«Le Programme de consignation [...] se traduit donc par une plus grande quantité de verre transformé en produits à forte valeur ajoutée (bouteilles et fibre de verre) et non plus par la fabrication d'agrégats pour la construction de routes ou par l'enfouissement du verre pour cause de contamination.»

Vu du Québec, où les appels à consigner les bouteilles de vin sont toujours restés lettre morte, on dirait de la science-fiction.

Et pourtant... Ce n'est pas un monde utopique qui est décrit ici, mais la réalité de la province voisine. En Ontario, cela fait près de 11 ans que tous les contenants de boissons alcoolisées sont consignés - y compris les bouteilles de vin et spiritueux lourdes, encombrantes et cassantes. Résultat, 85 % des bouteilles de verre à remplissage unique sont recyclées en Ontario, alors que seulement 14 % du verre est acheminé à des fins de recyclage ici.* Ça force à réfléchir.

La Société des alcools du Québec (SAQ), farouchement opposée à la création d'une consigne sur ses bouteilles, a investi dans d'autres avenues. L'organisme Éco Entreprises Québec (EEQ) travaille sur des tests d'équipements pour améliorer la pureté du verre récupéré dans les centres de tri, ainsi que sur la recherche et le développement de débouchés locaux. Avec ces initiatives, le taux de recyclage serait plus près de 50 %, nous dit-on. Il faudra voir, car EEQ ne prévoit pas publier ses résultats avant la fin de février.

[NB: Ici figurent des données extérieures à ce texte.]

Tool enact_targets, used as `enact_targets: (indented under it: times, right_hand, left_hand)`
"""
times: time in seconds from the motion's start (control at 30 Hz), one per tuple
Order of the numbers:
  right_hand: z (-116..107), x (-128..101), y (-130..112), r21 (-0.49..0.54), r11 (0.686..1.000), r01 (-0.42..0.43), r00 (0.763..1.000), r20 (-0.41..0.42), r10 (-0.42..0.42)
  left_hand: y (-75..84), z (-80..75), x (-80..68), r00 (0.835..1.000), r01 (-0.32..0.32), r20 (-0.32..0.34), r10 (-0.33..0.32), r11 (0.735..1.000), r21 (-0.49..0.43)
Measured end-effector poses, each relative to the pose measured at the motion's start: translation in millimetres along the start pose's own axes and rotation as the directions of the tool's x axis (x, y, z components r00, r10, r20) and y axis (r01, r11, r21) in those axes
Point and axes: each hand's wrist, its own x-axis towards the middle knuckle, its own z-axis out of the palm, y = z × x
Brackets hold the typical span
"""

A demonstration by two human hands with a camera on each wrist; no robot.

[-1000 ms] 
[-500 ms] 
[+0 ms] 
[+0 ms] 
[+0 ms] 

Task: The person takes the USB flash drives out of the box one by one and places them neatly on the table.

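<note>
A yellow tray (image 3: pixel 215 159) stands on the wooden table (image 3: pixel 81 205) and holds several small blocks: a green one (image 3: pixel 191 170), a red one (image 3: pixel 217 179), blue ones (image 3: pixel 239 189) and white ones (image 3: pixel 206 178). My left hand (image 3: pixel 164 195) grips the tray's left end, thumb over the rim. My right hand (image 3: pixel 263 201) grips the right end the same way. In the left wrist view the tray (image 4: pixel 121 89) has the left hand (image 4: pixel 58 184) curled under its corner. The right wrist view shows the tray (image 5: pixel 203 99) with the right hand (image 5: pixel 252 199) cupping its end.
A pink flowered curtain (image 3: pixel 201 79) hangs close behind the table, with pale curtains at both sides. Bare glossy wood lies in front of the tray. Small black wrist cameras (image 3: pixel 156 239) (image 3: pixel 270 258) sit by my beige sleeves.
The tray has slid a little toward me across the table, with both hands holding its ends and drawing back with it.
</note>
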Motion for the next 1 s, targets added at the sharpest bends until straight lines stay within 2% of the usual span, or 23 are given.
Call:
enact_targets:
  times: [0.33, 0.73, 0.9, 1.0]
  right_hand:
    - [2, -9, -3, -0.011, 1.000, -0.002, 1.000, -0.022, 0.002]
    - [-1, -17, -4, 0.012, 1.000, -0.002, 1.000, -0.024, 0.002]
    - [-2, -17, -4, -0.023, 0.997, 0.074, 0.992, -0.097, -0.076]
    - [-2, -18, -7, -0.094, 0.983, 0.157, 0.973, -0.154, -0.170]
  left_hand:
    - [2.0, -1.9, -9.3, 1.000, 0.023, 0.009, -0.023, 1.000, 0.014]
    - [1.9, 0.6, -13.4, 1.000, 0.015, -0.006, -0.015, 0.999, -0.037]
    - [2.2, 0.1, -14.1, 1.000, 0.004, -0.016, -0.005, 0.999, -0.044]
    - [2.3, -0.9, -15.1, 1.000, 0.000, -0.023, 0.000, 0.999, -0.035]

Et même en augmentant à 50 %, on serait encore bien loin des 85 % ontariens - sans surprise, puisque la consigne donne généralement de meilleurs taux. Le modèle ontarien n'a donc rien d'extravagant.

C'est plutôt le Québec qui, avec le Manitoba, est la seule province canadienne à ne pas avoir de consigne sur ses bouteilles de vin. Sachant que la SAQ met plus 200 millions de contenants par an sur le marché et que seuls les contenants de bière sont consignés, ça donne une idée du tas de verre !

La SAQ aime souligner que plus de 85 % des bouteilles d'alcool non consignées sont captées par la collecte sélective. Sauf que récolter n'est pas recycler. Hormis les projets pilotes d'EEQ, la majorité du verre finit comme matériau de recouvrement dans les centres d'enfouissement. Les Québécois qui se donnent la peine de mettre leurs bouteilles de vin dans le bac vert ou bleu en sont de plus en plus conscients et indignés. Pétition de plus de 34 000 noms appuyée par Québec solidaire au printemps dernier, mouvement SAQ Consigne qui incite les clients à ramener leurs «vides» en succursale : les appels à la consigne se multiplient.

Et une voix de stentor vient de s'ajouter à ce concert de récriminations : celle de la Communauté métropolitaine de Montréal (CMM), qui demandera bientôt à Québec d'élargir la consigne.

Le verre étant lourd et peu recyclé, le soustraire de la collecte sélective aiderait la CMM à atteindre son objectif global de recyclage.

Et cela enlèverait une pression financière aux municipalités qui ont dû rouvrir leurs ententes avec un centre de tri frappé par la crise du recyclage. Cela fait d'ailleurs plusieurs années déjà que l'Union des municipalités du Québec (UMQ) réclame une consigne sur les bouteilles de vin et spiritueux pour réduire les coûts de la collecte sélective.

Le gouvernement Legault n'aura pas le choix. Le projet de règlement de la CMM, qui fera bientôt l'objet d'une consultation publique, atterrira sur son bureau dans quelques mois. Il aura alors 120 jours pour y répondre.

Il aura alors un choix à faire. Continuer à ménager la SAQ comme une poule aux oeufs d'or en lui évitant toute contrainte de peur de toucher à son rendement. Ou écouter les Québécois qui, à titre d'actionnaires et de clients captifs de cette société d'État, souhaitent la voir plus en phase avec les réalités environnementales d'aujourd'hui.

* Sources : CM Consulting (données de 2016) pour l'Ontario, Recyc-Québec (données de 2015) pour le Québec.